WHAT TO PRODUCE:
Report every line below that carries the word "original".
*** Opening RECORDS FOR THE TASK ***
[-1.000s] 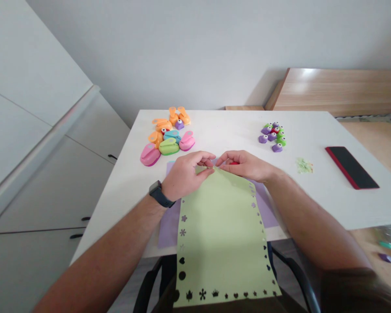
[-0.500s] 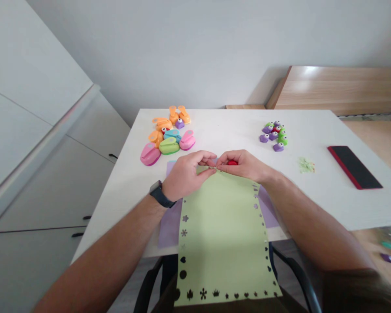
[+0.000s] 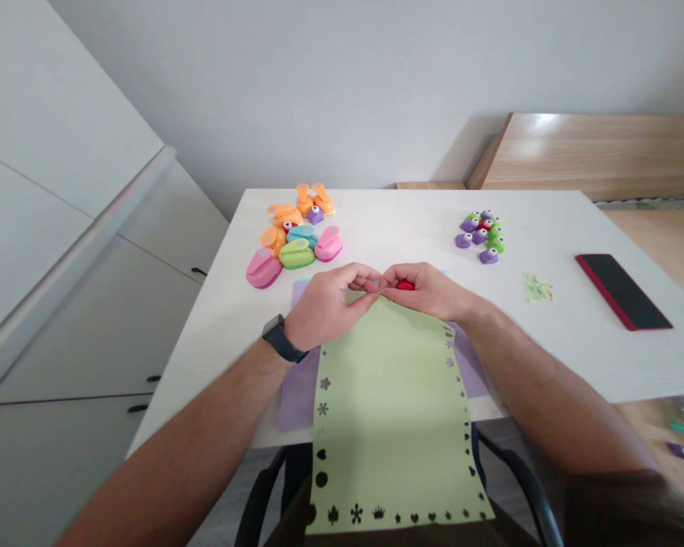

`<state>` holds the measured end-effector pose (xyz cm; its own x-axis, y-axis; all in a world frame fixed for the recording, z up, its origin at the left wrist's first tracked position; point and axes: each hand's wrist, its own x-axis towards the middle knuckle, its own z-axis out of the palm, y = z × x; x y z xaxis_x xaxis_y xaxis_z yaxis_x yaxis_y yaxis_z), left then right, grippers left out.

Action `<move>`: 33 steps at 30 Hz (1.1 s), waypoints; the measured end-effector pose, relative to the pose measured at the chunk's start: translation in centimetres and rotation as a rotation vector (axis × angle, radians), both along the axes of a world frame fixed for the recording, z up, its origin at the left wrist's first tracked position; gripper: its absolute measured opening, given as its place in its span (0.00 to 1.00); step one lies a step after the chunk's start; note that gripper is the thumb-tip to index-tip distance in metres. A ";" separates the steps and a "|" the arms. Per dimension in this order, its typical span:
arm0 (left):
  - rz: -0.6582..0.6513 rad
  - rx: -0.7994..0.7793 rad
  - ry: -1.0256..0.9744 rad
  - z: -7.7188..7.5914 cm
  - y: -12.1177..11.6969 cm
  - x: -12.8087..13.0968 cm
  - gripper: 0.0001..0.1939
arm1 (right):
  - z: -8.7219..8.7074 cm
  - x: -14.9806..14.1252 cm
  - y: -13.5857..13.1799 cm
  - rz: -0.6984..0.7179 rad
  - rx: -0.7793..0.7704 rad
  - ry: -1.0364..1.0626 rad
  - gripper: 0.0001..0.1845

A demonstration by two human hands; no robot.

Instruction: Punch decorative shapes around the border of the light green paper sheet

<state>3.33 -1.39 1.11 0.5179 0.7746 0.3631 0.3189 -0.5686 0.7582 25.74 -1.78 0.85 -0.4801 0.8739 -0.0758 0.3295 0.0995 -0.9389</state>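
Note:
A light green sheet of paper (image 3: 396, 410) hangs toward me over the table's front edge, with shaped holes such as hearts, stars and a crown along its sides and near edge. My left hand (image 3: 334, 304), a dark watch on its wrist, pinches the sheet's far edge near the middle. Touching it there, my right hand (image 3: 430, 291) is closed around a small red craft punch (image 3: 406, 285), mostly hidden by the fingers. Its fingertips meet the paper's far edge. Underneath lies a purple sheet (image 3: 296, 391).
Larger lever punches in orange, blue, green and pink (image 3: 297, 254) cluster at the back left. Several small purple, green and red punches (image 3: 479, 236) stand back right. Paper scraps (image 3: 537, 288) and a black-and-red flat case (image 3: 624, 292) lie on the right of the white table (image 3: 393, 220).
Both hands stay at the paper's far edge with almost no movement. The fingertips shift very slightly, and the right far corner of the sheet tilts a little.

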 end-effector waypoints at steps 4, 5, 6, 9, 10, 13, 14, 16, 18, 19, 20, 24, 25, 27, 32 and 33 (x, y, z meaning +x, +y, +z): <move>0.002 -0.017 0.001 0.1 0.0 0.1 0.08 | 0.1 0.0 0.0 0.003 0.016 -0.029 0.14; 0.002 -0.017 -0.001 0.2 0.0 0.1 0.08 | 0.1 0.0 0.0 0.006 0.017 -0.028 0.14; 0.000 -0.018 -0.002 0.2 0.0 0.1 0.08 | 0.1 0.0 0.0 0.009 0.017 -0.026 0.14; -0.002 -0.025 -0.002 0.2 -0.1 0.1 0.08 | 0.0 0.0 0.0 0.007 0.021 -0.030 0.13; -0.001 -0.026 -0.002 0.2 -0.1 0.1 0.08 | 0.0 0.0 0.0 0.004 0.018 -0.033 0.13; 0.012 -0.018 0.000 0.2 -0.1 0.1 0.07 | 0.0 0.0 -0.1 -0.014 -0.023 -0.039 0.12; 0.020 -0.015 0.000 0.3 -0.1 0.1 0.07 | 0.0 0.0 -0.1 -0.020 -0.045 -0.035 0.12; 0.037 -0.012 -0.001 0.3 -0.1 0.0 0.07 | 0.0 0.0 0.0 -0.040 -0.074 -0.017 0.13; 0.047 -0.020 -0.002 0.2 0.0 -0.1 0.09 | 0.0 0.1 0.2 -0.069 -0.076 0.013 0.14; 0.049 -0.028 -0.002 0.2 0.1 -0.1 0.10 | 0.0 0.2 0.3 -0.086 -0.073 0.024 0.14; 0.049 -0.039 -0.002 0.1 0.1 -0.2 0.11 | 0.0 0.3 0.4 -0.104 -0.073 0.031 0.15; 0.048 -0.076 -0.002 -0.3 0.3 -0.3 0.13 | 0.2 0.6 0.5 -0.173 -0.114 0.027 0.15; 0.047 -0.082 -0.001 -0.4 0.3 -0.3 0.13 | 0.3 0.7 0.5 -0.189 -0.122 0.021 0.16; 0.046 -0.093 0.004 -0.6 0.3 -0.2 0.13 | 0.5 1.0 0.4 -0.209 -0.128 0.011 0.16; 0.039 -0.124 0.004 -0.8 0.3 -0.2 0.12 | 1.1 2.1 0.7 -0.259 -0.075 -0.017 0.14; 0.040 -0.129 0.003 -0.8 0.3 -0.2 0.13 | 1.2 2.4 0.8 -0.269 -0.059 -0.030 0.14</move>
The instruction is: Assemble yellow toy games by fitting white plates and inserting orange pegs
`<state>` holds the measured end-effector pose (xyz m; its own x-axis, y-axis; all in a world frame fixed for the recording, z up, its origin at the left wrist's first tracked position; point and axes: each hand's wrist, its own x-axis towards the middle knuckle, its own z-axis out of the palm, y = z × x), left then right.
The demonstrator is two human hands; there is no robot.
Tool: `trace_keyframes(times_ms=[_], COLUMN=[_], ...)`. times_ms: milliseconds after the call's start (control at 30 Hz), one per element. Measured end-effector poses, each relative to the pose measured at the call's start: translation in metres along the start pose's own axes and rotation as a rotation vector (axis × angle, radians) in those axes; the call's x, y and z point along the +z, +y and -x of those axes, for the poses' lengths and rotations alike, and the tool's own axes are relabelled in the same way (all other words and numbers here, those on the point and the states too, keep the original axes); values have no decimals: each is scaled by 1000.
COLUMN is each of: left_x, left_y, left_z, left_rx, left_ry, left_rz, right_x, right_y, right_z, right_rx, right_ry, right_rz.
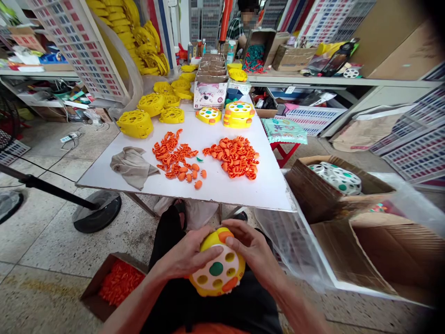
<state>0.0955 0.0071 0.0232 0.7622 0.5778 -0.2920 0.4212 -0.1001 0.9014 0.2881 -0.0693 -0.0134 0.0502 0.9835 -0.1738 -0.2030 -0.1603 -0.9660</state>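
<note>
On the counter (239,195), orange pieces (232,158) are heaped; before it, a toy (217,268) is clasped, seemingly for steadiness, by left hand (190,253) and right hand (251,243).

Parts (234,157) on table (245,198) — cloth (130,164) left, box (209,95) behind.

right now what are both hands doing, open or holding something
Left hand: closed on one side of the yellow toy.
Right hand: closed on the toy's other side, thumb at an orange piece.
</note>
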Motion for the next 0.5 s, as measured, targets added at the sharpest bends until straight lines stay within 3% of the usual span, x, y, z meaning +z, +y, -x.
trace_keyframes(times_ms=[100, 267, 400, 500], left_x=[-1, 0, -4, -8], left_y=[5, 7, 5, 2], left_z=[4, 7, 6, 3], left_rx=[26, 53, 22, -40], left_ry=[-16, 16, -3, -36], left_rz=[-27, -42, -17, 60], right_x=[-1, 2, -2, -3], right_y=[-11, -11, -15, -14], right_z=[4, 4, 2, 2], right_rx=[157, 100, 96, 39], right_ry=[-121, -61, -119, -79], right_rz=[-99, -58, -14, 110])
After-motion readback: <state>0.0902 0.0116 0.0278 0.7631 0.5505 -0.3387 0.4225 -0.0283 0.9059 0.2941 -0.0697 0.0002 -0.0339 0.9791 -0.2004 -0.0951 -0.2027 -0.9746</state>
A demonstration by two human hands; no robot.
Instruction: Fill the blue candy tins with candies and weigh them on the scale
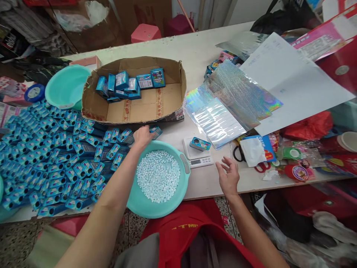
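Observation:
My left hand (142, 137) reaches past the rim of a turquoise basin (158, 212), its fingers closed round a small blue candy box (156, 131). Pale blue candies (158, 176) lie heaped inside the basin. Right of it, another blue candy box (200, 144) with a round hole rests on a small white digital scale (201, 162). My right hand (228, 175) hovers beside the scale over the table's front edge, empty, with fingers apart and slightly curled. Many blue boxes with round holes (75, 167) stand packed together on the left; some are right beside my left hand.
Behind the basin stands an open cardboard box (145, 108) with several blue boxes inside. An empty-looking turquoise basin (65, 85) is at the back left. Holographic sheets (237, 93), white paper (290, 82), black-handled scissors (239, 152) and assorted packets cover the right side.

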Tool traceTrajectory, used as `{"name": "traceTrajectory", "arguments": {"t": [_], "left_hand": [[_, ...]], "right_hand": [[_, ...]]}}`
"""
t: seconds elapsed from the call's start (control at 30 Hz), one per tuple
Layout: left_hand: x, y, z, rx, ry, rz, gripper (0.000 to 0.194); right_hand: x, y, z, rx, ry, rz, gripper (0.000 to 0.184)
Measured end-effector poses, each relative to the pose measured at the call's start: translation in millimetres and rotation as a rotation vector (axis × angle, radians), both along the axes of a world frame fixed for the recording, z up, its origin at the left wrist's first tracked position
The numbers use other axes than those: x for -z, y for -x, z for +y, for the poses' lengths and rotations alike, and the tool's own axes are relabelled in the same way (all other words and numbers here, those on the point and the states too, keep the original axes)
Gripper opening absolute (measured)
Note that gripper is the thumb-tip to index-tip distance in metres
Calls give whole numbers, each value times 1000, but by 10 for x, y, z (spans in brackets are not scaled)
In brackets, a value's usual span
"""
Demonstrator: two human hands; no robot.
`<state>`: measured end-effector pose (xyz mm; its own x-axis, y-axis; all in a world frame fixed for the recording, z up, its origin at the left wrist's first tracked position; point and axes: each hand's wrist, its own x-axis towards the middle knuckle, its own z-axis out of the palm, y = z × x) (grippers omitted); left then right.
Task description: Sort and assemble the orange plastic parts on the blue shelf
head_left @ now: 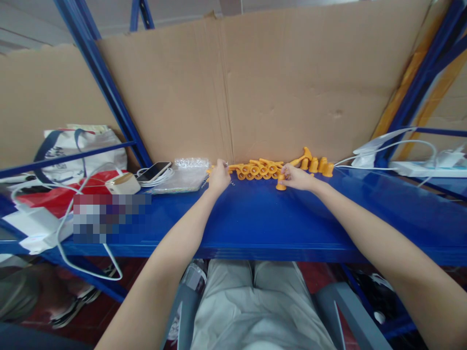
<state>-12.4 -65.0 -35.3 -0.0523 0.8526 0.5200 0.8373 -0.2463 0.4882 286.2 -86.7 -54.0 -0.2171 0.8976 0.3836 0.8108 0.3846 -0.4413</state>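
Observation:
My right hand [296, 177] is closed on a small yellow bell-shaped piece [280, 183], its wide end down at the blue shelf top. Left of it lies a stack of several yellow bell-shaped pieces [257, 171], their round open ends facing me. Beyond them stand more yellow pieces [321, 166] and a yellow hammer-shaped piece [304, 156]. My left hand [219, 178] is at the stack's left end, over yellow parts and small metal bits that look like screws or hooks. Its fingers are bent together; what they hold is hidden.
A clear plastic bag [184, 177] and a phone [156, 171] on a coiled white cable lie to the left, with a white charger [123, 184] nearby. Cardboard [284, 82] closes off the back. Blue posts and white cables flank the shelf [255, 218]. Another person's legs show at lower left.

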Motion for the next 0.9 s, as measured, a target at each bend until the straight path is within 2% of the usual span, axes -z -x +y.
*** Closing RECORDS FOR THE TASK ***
SOLVED PROBLEM:
Tool: `trace_keyframes(times_ms=[_], COLUMN=[_], ...)`. times_ms: milliseconds after the call's start (control at 30 Hz), one per element. Measured end-effector poses, each relative to the pose measured at the call's start: translation in metres along the start pose's own axes and rotation as a rotation vector (axis × angle, radians) in those axes; the call's x, y and z point along the +z, +y and -x of those axes, for the poses' lengths and rotations alike, and the tool's own axes are relabelled in the same way (all other words and numbers here, those on the point and the states too, keep the original axes); values have no decimals: each is scaled by 1000.
The numbers use other axes than those: x for -z, y for -x, z for +y, for the poses' lengths and rotations alike, and the tool's own axes are relabelled in the same way (all other words and numbers here, those on the point and the states too, keep the original axes)

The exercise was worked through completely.